Can you get a crash dump?  I'd like to confirm that _stp_kill_time was actually
attempted, possibly by looking at the backtraces on other cpus and checking if
stp_time==NULL.

The promises of del_timer_sync when it returns are that the handler is not
active and the timer is not queued.  I think this actually makes the reregister
flag superfluous.  It should then be perfectly safe to free the memory, unless
the for_each_online_cpu somehow missed one of the timers...
Comment 2 Frank Ch. Eigler 2009-11-05 14:47:45 UTC
> > Something is calling mod_timer with a timer->function==NULL.
> 
> This seems to indicate either memory corruption, or the memory was freed and
> cleared by the next owner.

I wonder if this was another case of bug #10854.

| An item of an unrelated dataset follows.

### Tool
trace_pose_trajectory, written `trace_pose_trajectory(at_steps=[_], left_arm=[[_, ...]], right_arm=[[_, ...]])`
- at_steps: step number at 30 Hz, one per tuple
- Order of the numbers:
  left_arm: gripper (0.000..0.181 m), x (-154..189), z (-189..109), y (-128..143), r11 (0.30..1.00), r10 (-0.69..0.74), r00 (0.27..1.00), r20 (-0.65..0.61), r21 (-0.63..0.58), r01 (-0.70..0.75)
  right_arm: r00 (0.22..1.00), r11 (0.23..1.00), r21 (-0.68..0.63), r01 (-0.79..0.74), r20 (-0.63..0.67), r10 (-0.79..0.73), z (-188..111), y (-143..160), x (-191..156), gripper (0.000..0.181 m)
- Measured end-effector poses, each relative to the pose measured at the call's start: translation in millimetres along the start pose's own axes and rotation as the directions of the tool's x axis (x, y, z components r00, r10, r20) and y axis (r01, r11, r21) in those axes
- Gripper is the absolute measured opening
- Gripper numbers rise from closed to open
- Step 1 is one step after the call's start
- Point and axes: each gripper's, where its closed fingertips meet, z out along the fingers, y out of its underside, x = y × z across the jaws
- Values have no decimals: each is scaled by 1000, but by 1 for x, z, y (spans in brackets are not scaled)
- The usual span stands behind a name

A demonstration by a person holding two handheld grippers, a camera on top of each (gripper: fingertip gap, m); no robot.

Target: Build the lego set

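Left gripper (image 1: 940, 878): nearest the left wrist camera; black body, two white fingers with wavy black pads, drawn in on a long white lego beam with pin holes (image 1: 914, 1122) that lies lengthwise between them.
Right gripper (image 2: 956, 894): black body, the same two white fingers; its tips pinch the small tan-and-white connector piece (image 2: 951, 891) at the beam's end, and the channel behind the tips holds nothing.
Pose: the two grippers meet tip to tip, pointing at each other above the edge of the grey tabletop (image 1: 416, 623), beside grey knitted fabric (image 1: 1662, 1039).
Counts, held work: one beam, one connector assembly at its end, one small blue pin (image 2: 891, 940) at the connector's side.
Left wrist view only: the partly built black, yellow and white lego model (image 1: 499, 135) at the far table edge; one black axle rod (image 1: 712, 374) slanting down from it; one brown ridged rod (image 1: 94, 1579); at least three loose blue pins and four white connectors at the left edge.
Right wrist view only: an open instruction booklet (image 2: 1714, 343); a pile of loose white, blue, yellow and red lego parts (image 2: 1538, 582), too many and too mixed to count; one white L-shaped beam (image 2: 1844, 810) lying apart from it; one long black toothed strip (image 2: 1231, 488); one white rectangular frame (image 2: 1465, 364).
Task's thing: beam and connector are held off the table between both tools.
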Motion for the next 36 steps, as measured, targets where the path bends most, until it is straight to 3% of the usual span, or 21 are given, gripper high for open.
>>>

Comment 3 Frank Ch. Eigler 2010-07-08 14:56:49 UTC
Not recently seen.
Comment 4 Frank Ch. Eigler 2010-10-14 20:47:17 UTC
http://sourceware.org/ml/systemtap/2010-q4/msg00034.html
appears to be a new sighting.
Comment 5 Frank Ch. Eigler 2010-11-27 23:54:44 UTC
commit 3fd1c490 switches to atomic_t flags to the timer callback functions
to defeat mod_timer() calls that might overlap a del_timer_sync.
commit f2b610b does likewise for the transport layer timers.